Para agravar a injustiça, veículos caros como aviões particulares, lanchas e helicópteros não pagam o famigerado Imposto sobre Propriedade Veicular Automotiva (IPVA). Já o proprietário de um Palio 1.0 ano 1998 ou o microempresário que tem uma Fiorino para fazer suas entregas têm de pagar essa taxa, que é cobrada apenas sobre veículos que rodam em ruas e rodovias.

3. Excesso de tributação sobre o consumo
Grande parte dos impostos e contribuições são arrecadados por meio do consumo de produtos e alimentos, como por exemplo ICMS ,PIS e Cofins. Essa é uma grande injustiça, afirma a também auditoria fiscal da Receita Federal Clair Hickmann, pois quem ganha menos acaba sentindo mais o peso desses impostos.

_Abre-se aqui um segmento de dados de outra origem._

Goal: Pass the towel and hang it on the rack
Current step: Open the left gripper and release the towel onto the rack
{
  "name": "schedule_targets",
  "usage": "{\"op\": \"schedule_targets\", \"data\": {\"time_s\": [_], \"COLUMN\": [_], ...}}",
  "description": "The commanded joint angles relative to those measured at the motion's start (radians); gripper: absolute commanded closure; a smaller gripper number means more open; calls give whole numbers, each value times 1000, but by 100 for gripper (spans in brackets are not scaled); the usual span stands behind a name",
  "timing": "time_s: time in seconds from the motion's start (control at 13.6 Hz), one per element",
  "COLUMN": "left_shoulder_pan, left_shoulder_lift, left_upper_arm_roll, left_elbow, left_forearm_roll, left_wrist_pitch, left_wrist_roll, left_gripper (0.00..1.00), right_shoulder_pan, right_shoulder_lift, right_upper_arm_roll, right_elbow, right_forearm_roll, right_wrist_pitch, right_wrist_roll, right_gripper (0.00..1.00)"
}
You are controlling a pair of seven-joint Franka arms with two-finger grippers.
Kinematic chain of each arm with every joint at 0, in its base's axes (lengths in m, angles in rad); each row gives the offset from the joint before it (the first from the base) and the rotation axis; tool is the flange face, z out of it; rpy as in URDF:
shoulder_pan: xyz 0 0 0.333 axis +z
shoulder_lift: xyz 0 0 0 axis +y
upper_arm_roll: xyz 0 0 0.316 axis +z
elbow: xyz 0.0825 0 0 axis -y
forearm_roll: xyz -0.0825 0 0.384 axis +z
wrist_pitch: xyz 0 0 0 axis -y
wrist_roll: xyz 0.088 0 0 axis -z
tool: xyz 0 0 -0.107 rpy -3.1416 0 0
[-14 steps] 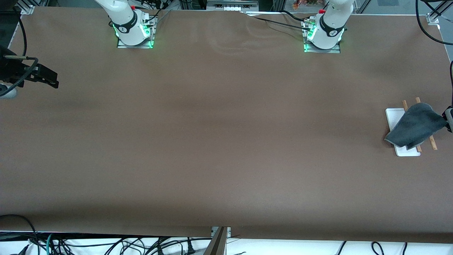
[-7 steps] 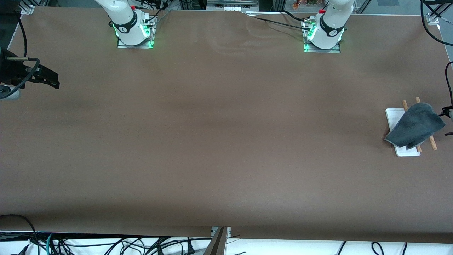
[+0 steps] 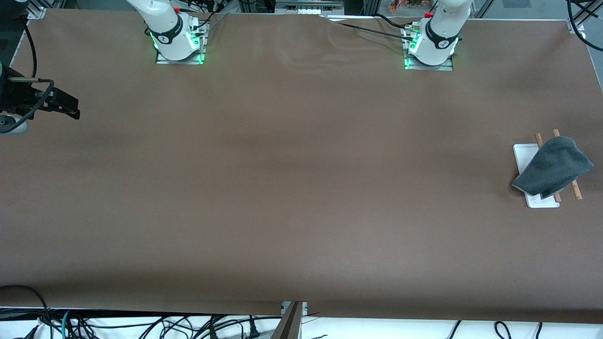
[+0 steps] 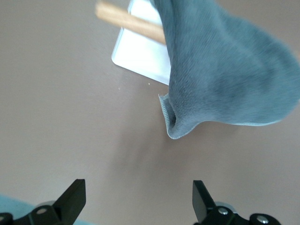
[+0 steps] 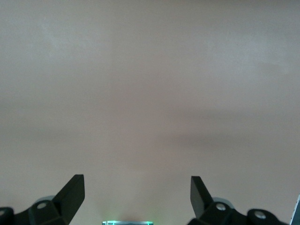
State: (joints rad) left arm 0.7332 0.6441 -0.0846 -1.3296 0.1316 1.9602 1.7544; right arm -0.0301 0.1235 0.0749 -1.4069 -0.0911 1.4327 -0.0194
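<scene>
Two tools, both spread wide and empty. Left tool (image 4: pixel 136 201): fingers (image 4: pixel 72 197) parted, nothing between them, hanging over bare counter (image 4: pixel 56 117) at the left arm's end, just beside the rack and apart from the cloth. It shows only in its own wrist view; the front view does not take it in.

Right tool (image 3: pixel 66 106): fingers (image 5: pixel 70 192) equally far apart, hanging over the counter (image 3: pixel 282 188) edge at the right arm's end, well apart from rack and towel. This arm waits. Its wrist view shows bare brown surface only.

Towel (image 3: pixel 552 167): draped over the two wooden rods (image 3: pixel 575 189) of the rack (image 3: pixel 523 155), dark grey side outward. It hangs off both sides of the rods; the lower corner, toward the table's middle, reaches down over the white base (image 3: pixel 537 201). Left wrist view: towel (image 4: pixel 225 70) hangs in a soft fold, light edge trim visible along the hem, one rod (image 4: pixel 129 23) running in beneath the cloth, white base (image 4: pixel 140 56) flat on the counter under it. Rod ends stick out past the cloth on both its nearer and farther sides.

Rack stands at the left arm's end of the counter, nearer to the front camera than that arm's base (image 3: pixel 429 52).
</scene>
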Motion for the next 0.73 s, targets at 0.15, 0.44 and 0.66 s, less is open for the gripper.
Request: {"op": "schedule_targets", "data": {"time_s": [0.15,0.44,0.66], "left_shoulder_pan": [-30,-81,-174], "left_shoulder_lift": [-165,-262,-310], "left_upper_arm_roll": [-49,-196,-248], "left_elbow": [-8,-8,-8], "left_forearm_roll": [-96,-81,-79], "left_wrist_pitch": [-225,-441,-527], "left_wrist_roll": [-169,-603,-855], "left_gripper": [0,0,0], "right_shoulder_pan": [-7,-5,-5], "right_shoulder_lift": [1,4,4], "right_upper_arm_roll": [2,2,2], "right_elbow": [5,5,6], "right_forearm_roll": [4,4,4], "right_wrist_pitch": [5,5,5], "right_wrist_roll": [-20,-20,-20], "right_gripper": [0,0,0]}}
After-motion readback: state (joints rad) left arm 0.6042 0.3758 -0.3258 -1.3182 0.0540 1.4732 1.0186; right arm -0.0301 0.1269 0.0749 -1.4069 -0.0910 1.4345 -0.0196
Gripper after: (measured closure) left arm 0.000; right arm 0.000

“Se eu compro um pacote de macarrão, vou pagar o mesmo imposto do que a minha diarista sobre o mesmo pacote, só que proporcionalmente a minha renda é maior do que a dela. E o [megaempresário falecido em 2014] Antônio Ermírio de Morais também vai pagar o mesmo imposto pelo pacote de macarrão", exemplifica.

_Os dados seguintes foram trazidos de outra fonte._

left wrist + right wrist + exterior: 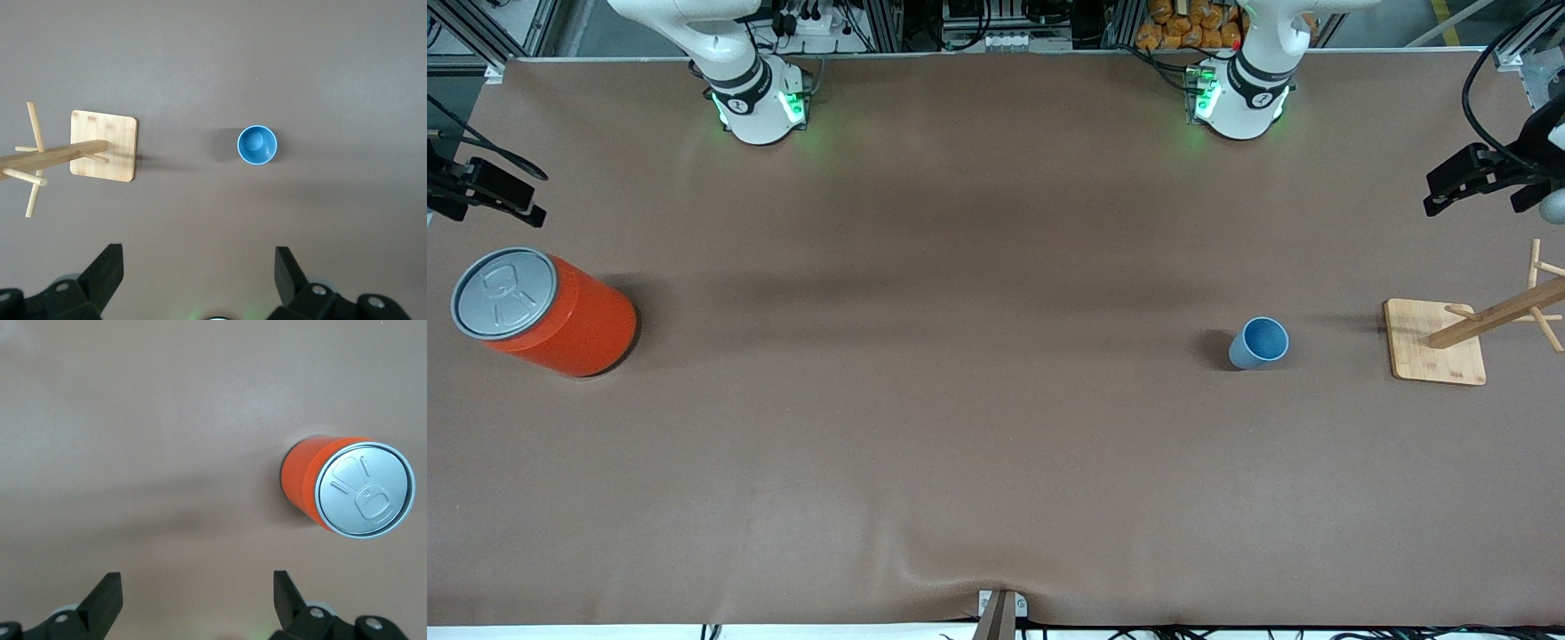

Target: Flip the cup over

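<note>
The small light-blue cup [1259, 343] stands upright on the brown table with its mouth up, toward the left arm's end. It also shows in the left wrist view [257, 145], where I look straight down into its darker blue inside. My left gripper [198, 257] is open and empty, high above the table and well apart from the cup. My right gripper [197, 580] is open and empty, high above bare table, apart from the orange can. Neither gripper shows in the front view, only the arms' bases.
A large orange can [543, 311] with a grey pull-tab lid stands at the right arm's end, also in the right wrist view [347, 490]. A wooden peg rack on a square base [1436, 354] stands beside the cup at the left arm's end [103, 145].
</note>
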Available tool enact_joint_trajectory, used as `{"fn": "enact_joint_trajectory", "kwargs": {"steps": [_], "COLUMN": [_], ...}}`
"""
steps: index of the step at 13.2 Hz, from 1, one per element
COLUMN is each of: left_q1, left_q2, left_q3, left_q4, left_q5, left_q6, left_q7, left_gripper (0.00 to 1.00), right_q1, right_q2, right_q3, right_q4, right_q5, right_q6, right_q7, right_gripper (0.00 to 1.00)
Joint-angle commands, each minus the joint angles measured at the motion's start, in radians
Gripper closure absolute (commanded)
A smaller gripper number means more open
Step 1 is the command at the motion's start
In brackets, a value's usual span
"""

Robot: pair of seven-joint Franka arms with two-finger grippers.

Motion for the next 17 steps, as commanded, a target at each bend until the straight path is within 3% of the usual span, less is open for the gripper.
{"fn": "enact_joint_trajectory", "kwargs": {"steps": [1,6,17], "left_q1": [0.001,0.001,0.001], "left_q2": [-0.008,-0.005,0.003], "left_q3": [0.000,0.002,-0.008], "left_q4": [0.000,-0.003,0.000], "left_q5": [-0.010,-0.010,-0.031], "left_q6": [-0.014,-0.014,-0.034], "left_q7": [-0.007,-0.005,-0.004], "left_gripper": [0.00,0.00,0.00], "right_q1": [0.001,0.002,-0.006], "right_q2": [-0.006,-0.006,-0.008], "right_q3": [0.005,0.005,0.003], "right_q4": [-0.002,-0.002,0.000], "right_q5": [0.003,0.048,0.046], "right_q6": [0.000,0.005,-0.008], "right_q7": [0.004,0.004,0.002], "right_gripper": [0.00,0.00,0.00]}}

4. Impunidade para a sonegação de impostos
Os grandes tubarões sonegam impostos e não vão para a cadeia, pois existe um arcabouço legal que os protege. Se houver desvio no recolhimento de tributos, um processo administrativo será aberto no Conselho Administrativo de Recursos Federais (Carf).

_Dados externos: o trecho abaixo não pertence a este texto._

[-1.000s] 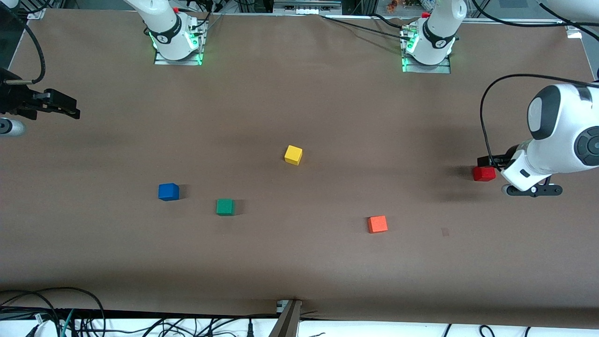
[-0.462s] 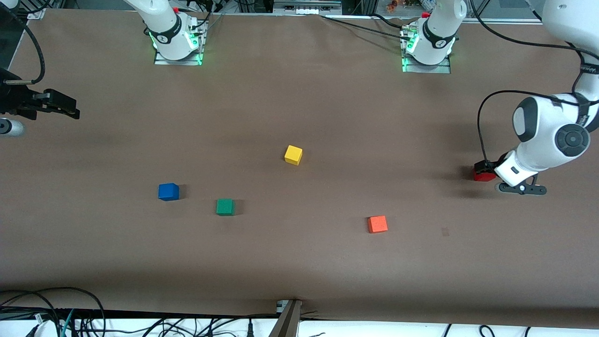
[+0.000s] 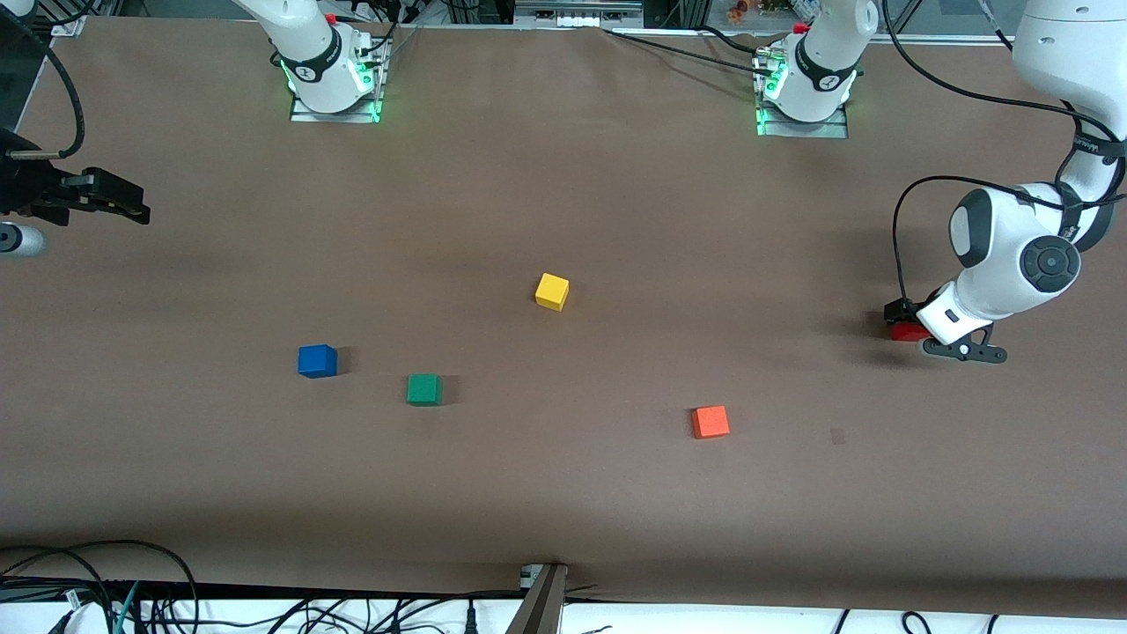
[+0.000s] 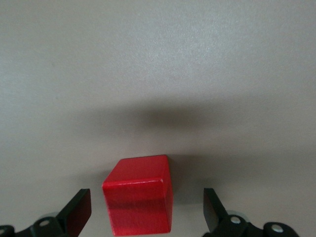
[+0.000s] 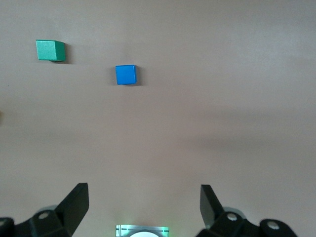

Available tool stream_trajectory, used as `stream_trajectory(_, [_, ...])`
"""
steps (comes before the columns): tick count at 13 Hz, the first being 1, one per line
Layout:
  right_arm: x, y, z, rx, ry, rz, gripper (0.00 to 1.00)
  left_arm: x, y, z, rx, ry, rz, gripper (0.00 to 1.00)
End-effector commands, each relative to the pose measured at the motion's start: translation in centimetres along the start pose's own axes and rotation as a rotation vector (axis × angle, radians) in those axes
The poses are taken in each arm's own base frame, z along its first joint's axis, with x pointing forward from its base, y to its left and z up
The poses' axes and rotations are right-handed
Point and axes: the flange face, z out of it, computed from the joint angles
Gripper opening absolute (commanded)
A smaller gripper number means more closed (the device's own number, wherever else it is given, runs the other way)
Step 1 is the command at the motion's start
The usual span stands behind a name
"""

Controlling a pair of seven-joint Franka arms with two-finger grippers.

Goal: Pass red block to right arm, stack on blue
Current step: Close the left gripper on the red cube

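- Brown paper covers the table from one end to the other, and every cube lies on it.
- White and jointed, the left arm bends down low at its own end of the table.
- Black and mostly out of view, the right arm waits above the table's edge at its own end.
- Left gripper: down at the table around the red block, jaws spread wide, one finger on each side with a clear gap to the block, so nothing is pinched.
- Right gripper: jaws spread and holding nothing, high over bare table, with the blue cube and the green cube in its wrist view.
- Red block in the front view: resting on the table near the left arm's end, partly covered by the wrist.
- Blue cube in the front view: toward the right arm's end, well apart from the red block.
- Green cube: near the blue one, slightly nearer to the front camera.
- Yellow cube: about mid-table, farther from the front camera than the others.
- Orange-red cube: nearest to the front camera, between the green cube and the red block.
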Motion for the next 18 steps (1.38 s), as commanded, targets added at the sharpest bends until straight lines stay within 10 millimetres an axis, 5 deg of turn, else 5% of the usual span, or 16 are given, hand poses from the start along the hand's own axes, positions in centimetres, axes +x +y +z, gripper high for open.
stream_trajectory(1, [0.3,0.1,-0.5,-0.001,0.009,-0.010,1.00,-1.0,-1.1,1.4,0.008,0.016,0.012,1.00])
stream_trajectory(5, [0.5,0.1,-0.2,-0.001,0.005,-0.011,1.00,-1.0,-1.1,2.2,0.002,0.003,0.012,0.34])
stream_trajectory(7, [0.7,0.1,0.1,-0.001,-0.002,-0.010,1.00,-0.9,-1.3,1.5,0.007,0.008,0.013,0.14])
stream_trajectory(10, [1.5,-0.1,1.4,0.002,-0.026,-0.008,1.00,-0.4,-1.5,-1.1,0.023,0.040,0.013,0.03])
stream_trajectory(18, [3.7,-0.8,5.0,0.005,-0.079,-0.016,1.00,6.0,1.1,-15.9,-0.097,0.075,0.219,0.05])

O Ministério Público nada pode fazer contra o sonegador enquanto esse processo não tiver esgotado todas as instâncias. A Lei 8.137, de 1990, estabelece hipóteses que configuram crimes contra a ordem tributária, inclusive com previsão de reclusão do infrator. Porém, mais para frente, uma outra lei, promulgada em 1996, estabeleceu que o sonegador sairá impune se pagar o tributo devido. E ainda por cima sem multa, sem juros e com a opção de parcelar aquilo que deve para a sociedade.

5. Isenção para remessa de divisas de empresas multinacionais
Se multinacionais como o Santander ou o HSBC resolvem retirar os lucros de suas filiais no Brasil e envia-los para suas matrizes, na Espanha ou no Reino Unido, nada pagam em impostos nessas transações. Em 2013, foram enviados ao exterior US$ 26 bilhões. “Essa isenção estimula as multinacionais a não reinvestir seus lucros no Brasil”, afirma o auditor fiscal Paulo Gil.